Bonding, Structure, and Resonance

By James Ashenhurst

Evaluating Resonance Structures With Negative Charges

Last updated: December 28th, 2022 |

Evaluating Resonance Structures With Negative Charges: Some Key Principles

So far in discussing resonance forms we’ve mentioned two important principles that govern which resonance form will be most important.

First is the minimization of total charge: the resonance form with the fewest charges will be the most important (which is OK think of as “most stable”, even if resonance forms don’t actually exist).  

Second is how to break pi bonds: if you must break a pi bond to make a resonance structure, do it in a way so that the pair of electrons end up on the more electronegative atom of the pi bond.

In this post we’ll go into more detail on how to evaluate the “importance” of resonance structures with a negative charge – which really boils down to, “put the negative charge on the least basic atom”.

Table of Contents

  1. All Else Being Equal, A Resonance Structure With A Negative Charge On A Less Basic Atom Will Be More Important Than A Resonance Form With A Negative Charge On A More Basic Atom
  2. Resonance Structures With Negative Charge, Factor #1: Electronegativity
  3. Stabilization Of Negative Charges, Factor #2: Polarizability
  4. Stabilization Of Negative Charges, Factor #3: Inductive effects
  5. When Multiple Variables Come Into Play, Consult A pKa Table
  6. Conclusion: Resonance Structures With Negative Charges
  7. Notes

1. All Else Being Equal, A Resonance Structure With A Negative Charge On A Less Basic Atom Will Be More Important Than A Resonance Form With A Negative Charge On A More Basic Atom

determining-best-resonance-form-all-else-being-equal-put-negative-charge-on-less-basic-atom-use-acidity-trends

You could argue that this definition is circular, because  basicity is essentially a measure of the stability of an anion.
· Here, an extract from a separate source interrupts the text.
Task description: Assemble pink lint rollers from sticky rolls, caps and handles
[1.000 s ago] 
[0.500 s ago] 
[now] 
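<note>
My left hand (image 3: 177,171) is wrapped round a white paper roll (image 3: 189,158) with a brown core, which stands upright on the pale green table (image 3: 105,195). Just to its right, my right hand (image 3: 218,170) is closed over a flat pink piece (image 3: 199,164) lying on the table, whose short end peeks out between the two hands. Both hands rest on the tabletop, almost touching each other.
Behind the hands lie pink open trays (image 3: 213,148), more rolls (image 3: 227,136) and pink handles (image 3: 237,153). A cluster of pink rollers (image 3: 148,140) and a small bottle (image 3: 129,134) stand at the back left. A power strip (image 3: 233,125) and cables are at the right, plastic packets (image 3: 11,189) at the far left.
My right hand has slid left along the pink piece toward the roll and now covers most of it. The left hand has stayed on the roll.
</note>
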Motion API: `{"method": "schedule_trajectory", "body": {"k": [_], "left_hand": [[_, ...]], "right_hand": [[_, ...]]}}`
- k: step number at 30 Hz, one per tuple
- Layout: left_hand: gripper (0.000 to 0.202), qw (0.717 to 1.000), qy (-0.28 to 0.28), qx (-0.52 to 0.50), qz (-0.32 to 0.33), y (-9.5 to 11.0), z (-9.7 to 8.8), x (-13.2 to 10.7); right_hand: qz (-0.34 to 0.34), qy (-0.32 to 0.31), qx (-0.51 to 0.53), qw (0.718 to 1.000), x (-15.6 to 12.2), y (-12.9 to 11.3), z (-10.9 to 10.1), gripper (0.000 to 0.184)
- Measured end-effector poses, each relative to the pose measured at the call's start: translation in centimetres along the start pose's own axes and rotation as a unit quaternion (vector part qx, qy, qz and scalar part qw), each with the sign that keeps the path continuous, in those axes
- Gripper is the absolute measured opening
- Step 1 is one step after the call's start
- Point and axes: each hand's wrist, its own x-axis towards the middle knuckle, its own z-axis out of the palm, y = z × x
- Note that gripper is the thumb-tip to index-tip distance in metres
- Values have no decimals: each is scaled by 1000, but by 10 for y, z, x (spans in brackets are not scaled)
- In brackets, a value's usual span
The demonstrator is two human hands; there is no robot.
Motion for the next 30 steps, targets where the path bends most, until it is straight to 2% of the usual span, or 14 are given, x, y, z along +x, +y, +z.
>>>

OK, fine. The more stable an anion is, the less basic it is.  So how do we go about finding out information on basicity? My suggestion is to visit your best friend, the pKa table. Or you could familiarize yourself with the key trends that affect acidity, and apply these concepts to resonance forms.

Let’s go these trends them one by one.

2. Resonance Structures With Negative Charge, Factor #1: Electronegativity

Recall that basicity decreases as the electronegativity of an atom increases.

finding-best-resonance-form-apply-acidity-trends-electronegativity-basicity-decreases-with-increasing-electronegativity-across-row

That means that in comparing two resonance forms of equal charge, we can determine which is more stable by examining the electronegativity. In the examples above, we can tell that the resonance forms on the left are more stable than the resonance forms on the right, since the electronegativity of O > N and also O > C. There are a lot of chemical structures that have resonance forms with alternating charges on C and N (or O), so this is a particularly useful rule.

3. Stabilization Of Negative Charges, Factor #2: Polarizability

The basicity of an atom decreases as the polarizability increases. This trend especially applies for atoms in the same column of the periodic table, such as O and S.

determine-best-reosnance-form-apply-acidity-trends-for-anion-stability-polarizability

4. Stabilization Of Negative Charges, Factor #3: Inductive effects

Basicity decreases as the negative charge is stabilized by adjacent electron withdrawing groups. So in the cases below, the more stable resonance form is the one where the negative charge is on the atom with the extra electron withdrawing groups.

apply-acidity-trends-to-determine-best-resonance-form-induction-least-basic-atom

5. When Multiple Variables Come Into Play, Use A pKa Table

But it ain’t always straightforward. Organic chemistry being what it is, it’s common to have situations where we have to weigh the effects of multiple variables. Like in these examples.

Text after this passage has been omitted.